▶ Required work
Everything in the listing should be transcribed exactly, apart from the pictures.

▶ Data segment
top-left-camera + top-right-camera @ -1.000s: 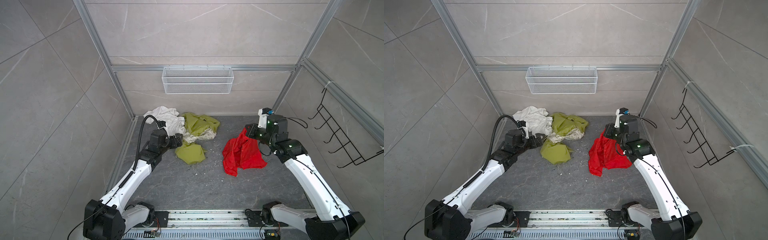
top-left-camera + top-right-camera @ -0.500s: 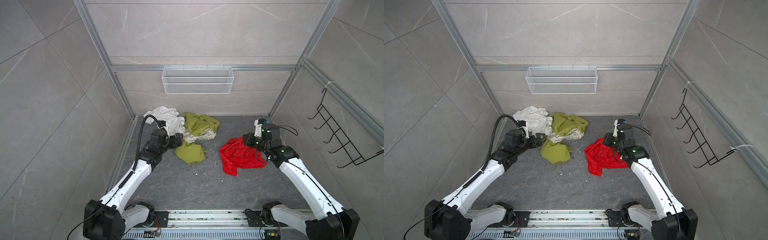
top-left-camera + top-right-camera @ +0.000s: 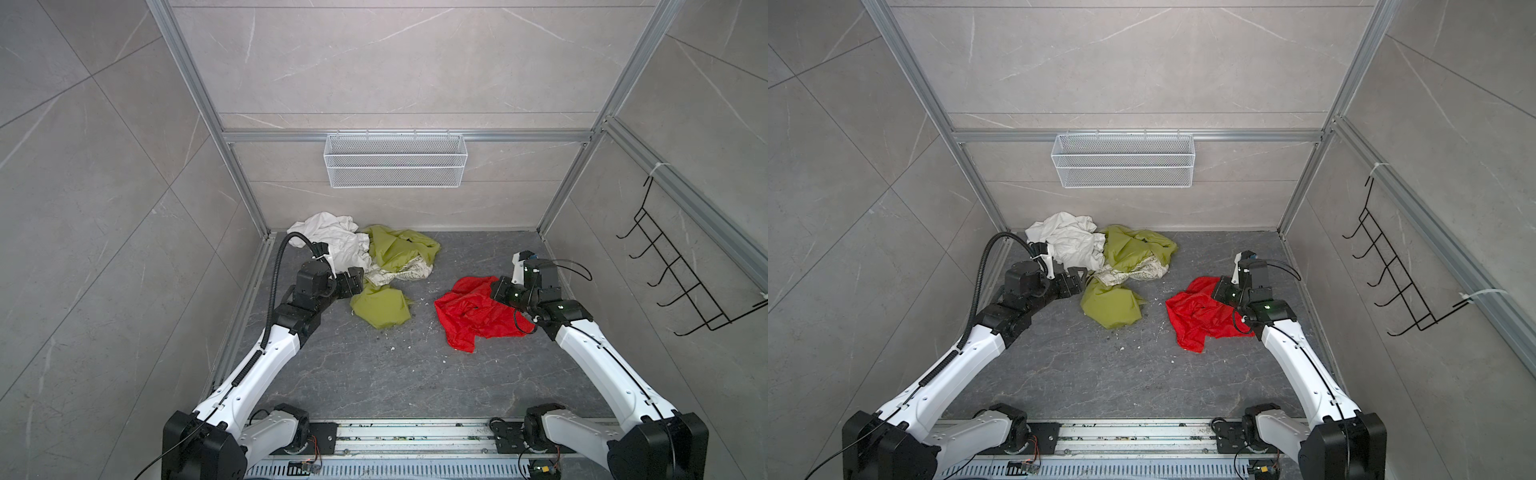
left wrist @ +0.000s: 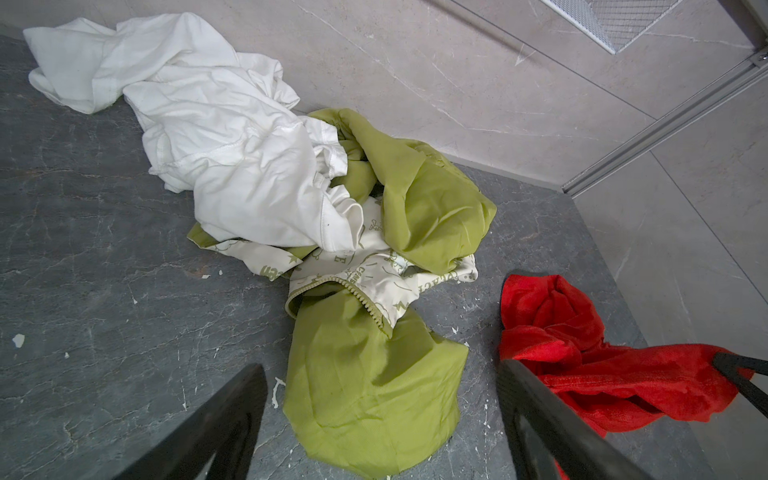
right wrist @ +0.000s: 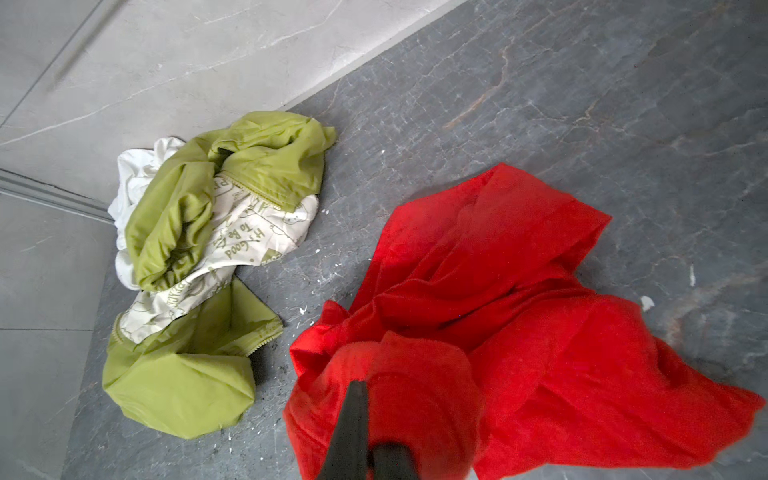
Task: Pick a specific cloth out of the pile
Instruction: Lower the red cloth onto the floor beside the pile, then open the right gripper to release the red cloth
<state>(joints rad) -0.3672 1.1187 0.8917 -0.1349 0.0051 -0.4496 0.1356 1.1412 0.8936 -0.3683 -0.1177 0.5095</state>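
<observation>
The cloth (image 3: pixel 469 313) (image 3: pixel 1200 316) is a bright red sheet lying crumpled on the dark floor at the right, apart from the pile. My right gripper (image 3: pixel 495 291) (image 3: pixel 1217 291) is low over its far right edge and shut on a bunched fold of it (image 5: pixel 360 390). The pile (image 3: pixel 386 262) (image 3: pixel 1121 257) of white, olive-green and cream printed fabric lies at the back left. My left gripper (image 3: pixel 358 279) (image 4: pixel 380 365) is open at the pile's near left edge, holding nothing. An olive-green fold (image 4: pixel 374 382) lies on the floor between its fingers.
A white wire basket (image 3: pixel 395 166) hangs on the back wall. A black hook rack (image 3: pixel 665 286) is fixed to the right wall. Aluminium frame posts stand at the back corners. The arms' base rail (image 3: pixel 415 432) runs along the front. White crumbs dot the floor.
My right gripper has come down and slightly back with the red cloth, which hung raised before and now lies spread on the floor. The left arm and the pile have not moved.
</observation>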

▶ Written answer
top-left-camera + top-right-camera @ -1.000s: 
top-left-camera + top-right-camera @ -0.500s: 
top-left-camera + top-right-camera @ +0.000s: 
left wrist @ +0.000s: 
right wrist @ +0.000s: 
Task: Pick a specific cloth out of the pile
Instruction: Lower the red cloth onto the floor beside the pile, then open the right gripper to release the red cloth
<state>(joints rad) -0.3672 1.1187 0.8917 -0.1349 0.0051 -0.4496 0.1356 1.1412 0.8936 -0.3683 -0.1177 0.5095</state>
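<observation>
The cloth (image 3: pixel 469 313) (image 3: pixel 1200 316) is a bright red sheet lying crumpled on the dark floor at the right, apart from the pile. My right gripper (image 3: pixel 495 291) (image 3: pixel 1217 291) is low over its far right edge and shut on a bunched fold of it (image 5: pixel 360 390). The pile (image 3: pixel 386 262) (image 3: pixel 1121 257) of white, olive-green and cream printed fabric lies at the back left. My left gripper (image 3: pixel 358 279) (image 4: pixel 380 365) is open at the pile's near left edge, holding nothing. An olive-green fold (image 4: pixel 374 382) lies on the floor between its fingers.
A white wire basket (image 3: pixel 395 166) hangs on the back wall. A black hook rack (image 3: pixel 665 286) is fixed to the right wall. Aluminium frame posts stand at the back corners. The arms' base rail (image 3: pixel 415 432) runs along the front. White crumbs dot the floor.
My right gripper has come down and slightly back with the red cloth, which hung raised before and now lies spread on the floor. The left arm and the pile have not moved.
</observation>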

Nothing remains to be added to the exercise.